RSVP for Club here (I know you won’t) its at Chris Dorsey’s new house 13630 Via Varra Way, Broomfield, CO 80020. He is cooking us food. Bring drinks.
Erik our VP is bringing the picks for voting.
- The Tsar of Love and Techno – Anthony Marra
- The Underground Railroad – Colson Whitehead
- The Sympathizer – Viet Thanh Nguyen
- The Angel Esmeralda – Don DeLillo
See you there.
The Tsar of Love and Techno – Anthony Marra – 384 pages
From the New York Times bestselling author of A Constellation of Vital Phenomena—dazzling, poignant, and lyrical interwoven stories about family, sacrifice, the legacy of war, and the redemptive power of art.
This stunning, exquisitely written collection introduces a cast of remarkable characters whose lives intersect in ways both life-affirming and heartbreaking.
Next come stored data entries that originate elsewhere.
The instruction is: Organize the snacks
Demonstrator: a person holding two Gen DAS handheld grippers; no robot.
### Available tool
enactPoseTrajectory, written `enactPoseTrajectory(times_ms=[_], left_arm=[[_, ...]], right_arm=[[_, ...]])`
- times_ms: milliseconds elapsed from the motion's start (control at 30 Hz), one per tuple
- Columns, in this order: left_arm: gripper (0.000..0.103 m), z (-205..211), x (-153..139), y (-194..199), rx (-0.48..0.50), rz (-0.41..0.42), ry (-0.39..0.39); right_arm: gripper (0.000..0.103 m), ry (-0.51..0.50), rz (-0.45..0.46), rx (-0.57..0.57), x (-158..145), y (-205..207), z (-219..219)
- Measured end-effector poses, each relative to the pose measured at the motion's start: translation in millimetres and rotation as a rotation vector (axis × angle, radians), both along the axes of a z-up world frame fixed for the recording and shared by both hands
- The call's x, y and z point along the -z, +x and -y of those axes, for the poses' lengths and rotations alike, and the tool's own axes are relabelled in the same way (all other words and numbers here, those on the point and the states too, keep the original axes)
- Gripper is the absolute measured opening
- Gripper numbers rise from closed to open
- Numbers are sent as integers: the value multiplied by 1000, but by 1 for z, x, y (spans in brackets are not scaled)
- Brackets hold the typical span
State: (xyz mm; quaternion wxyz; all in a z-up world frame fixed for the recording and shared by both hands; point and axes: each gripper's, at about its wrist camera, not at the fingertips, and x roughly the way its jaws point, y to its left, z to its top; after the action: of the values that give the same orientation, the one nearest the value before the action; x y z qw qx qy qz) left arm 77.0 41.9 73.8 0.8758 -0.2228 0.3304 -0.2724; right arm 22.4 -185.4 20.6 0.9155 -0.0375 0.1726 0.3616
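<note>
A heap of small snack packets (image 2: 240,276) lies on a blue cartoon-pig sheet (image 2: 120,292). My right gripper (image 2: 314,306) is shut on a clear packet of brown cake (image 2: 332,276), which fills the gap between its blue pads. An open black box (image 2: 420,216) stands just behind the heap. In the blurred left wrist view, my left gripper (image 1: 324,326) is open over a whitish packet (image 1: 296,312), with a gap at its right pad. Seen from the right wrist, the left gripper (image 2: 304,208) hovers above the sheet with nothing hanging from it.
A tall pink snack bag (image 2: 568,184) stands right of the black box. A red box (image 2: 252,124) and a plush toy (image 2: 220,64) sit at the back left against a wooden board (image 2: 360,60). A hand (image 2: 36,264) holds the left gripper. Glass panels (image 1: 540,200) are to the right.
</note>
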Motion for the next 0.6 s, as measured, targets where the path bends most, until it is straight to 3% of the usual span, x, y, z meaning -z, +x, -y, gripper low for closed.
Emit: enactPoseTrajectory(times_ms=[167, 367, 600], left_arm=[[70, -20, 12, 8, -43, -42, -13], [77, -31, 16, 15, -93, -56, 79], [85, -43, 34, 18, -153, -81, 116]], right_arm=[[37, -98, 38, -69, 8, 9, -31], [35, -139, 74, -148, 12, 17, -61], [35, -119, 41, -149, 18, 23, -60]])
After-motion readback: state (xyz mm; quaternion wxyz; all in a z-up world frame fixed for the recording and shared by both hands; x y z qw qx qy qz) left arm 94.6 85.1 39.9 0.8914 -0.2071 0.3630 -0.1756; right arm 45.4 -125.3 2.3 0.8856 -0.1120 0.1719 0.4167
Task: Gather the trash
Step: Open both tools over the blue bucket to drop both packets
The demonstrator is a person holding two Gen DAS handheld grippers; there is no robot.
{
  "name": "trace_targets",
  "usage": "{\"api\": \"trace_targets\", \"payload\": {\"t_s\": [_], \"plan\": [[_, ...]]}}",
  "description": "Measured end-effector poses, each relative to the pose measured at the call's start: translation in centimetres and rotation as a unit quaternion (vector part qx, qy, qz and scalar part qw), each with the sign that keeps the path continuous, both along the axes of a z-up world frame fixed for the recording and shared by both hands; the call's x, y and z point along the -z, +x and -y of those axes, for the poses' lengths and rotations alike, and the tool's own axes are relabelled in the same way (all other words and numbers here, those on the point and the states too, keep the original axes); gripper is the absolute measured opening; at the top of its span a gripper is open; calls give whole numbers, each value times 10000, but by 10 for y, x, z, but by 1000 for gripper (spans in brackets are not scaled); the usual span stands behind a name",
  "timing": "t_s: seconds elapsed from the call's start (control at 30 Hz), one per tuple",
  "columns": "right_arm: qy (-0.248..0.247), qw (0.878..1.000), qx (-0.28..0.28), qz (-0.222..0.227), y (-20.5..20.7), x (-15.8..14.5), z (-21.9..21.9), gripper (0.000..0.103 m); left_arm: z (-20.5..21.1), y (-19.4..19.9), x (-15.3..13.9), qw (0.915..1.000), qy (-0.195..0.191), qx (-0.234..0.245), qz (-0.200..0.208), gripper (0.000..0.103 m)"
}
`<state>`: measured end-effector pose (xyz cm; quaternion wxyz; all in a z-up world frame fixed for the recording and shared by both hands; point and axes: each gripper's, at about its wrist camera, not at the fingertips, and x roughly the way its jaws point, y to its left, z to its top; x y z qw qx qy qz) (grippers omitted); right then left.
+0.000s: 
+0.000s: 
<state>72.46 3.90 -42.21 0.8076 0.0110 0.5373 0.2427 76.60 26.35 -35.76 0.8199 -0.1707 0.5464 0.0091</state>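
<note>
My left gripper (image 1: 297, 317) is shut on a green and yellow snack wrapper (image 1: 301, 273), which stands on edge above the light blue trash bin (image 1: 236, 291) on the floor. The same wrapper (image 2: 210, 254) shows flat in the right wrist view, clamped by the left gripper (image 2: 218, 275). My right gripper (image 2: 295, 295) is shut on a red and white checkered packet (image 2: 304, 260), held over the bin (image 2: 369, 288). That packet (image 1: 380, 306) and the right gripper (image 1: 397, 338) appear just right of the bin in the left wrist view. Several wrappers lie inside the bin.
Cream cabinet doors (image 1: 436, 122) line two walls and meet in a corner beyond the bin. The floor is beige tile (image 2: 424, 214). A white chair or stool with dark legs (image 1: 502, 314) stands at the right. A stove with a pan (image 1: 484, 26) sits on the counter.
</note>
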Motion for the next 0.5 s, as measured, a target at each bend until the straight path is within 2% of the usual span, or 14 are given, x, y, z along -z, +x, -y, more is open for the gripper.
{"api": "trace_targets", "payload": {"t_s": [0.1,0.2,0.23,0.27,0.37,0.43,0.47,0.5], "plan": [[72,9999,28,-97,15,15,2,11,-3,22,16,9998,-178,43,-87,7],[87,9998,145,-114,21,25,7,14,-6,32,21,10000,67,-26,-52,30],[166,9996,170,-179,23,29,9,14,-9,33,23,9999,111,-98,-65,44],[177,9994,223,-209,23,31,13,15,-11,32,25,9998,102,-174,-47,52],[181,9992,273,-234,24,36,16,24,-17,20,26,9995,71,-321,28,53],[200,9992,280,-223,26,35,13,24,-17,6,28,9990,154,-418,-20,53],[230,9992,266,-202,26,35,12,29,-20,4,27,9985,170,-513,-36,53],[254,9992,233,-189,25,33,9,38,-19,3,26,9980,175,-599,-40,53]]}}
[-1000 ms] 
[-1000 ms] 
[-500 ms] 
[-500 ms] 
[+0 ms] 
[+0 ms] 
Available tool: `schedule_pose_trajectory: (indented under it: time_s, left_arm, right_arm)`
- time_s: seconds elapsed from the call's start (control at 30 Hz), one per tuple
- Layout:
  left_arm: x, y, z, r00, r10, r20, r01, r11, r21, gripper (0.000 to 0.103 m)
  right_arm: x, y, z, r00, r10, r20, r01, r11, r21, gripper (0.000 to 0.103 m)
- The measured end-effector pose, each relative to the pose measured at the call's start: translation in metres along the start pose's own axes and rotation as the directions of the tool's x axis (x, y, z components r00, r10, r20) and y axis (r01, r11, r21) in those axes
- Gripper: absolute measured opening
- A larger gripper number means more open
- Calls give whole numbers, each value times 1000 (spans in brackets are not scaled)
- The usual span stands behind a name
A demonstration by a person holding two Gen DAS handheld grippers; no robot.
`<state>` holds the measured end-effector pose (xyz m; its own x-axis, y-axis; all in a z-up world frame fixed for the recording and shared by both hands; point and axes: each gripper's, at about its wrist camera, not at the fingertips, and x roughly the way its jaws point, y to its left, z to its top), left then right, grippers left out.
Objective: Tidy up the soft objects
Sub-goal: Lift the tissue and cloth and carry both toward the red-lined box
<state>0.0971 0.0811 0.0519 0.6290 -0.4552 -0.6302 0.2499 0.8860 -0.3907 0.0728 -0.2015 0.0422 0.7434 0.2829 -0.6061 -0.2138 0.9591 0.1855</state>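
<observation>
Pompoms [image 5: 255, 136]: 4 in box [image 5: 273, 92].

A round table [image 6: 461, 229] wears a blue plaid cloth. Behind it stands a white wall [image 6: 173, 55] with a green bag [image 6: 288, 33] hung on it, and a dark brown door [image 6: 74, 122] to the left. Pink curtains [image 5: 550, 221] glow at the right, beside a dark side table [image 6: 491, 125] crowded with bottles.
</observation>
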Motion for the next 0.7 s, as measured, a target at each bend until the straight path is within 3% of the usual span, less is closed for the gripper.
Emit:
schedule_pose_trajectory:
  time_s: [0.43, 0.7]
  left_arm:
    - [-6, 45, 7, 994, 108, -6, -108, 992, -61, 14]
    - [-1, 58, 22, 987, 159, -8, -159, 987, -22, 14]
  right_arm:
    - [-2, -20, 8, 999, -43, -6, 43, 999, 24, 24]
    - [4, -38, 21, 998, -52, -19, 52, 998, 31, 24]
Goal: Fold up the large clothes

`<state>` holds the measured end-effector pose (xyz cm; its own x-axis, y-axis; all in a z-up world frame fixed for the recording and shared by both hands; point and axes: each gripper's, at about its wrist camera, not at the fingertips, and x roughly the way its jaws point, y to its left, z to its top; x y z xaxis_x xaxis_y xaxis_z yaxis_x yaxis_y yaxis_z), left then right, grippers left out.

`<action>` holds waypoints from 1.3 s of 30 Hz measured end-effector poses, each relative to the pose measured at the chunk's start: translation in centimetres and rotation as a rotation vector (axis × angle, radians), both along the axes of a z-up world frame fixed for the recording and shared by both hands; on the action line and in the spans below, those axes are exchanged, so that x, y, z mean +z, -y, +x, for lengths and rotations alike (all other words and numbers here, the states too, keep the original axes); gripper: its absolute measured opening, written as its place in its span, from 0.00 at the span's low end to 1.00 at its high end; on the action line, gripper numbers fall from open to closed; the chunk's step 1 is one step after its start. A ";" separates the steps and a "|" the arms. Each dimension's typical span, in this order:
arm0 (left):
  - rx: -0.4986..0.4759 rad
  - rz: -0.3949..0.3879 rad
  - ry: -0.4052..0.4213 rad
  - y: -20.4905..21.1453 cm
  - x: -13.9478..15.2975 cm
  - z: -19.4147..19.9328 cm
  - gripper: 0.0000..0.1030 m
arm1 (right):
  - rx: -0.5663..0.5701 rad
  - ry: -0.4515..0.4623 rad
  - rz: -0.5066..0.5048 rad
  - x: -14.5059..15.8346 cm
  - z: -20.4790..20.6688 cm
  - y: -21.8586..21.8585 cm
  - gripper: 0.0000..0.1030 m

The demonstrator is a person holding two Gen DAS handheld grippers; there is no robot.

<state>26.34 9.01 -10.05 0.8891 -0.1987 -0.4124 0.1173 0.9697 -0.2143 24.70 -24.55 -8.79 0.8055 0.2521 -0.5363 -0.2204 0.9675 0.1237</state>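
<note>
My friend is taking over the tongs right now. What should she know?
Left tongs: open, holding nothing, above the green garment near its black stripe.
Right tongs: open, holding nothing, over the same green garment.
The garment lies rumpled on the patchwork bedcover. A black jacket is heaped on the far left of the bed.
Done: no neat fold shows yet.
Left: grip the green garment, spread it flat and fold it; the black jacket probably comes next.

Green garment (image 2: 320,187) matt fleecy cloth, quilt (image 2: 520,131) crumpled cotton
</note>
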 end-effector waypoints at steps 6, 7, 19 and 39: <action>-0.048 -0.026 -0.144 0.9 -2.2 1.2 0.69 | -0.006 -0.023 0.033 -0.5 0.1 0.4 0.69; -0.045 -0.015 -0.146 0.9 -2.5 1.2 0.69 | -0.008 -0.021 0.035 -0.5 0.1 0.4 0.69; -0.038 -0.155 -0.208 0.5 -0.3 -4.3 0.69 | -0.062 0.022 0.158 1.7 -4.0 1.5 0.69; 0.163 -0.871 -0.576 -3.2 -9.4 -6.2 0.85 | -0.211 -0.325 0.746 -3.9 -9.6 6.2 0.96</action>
A 1930s Soviet censor painstakingly corrects offending photographs, deep underneath Leningrad, bewitched by the image of a disgraced prima ballerina. A chorus of women recount their stories and those of their grandmothers, former gulag prisoners who settled their Siberian mining town. Two pairs of brothers share a fierce, protective love. Young men across the former USSR face violence at home and in the military. And great sacrifices are made in the name of an oil landscape unremarkable except for the almost incomprehensibly peaceful past it depicts.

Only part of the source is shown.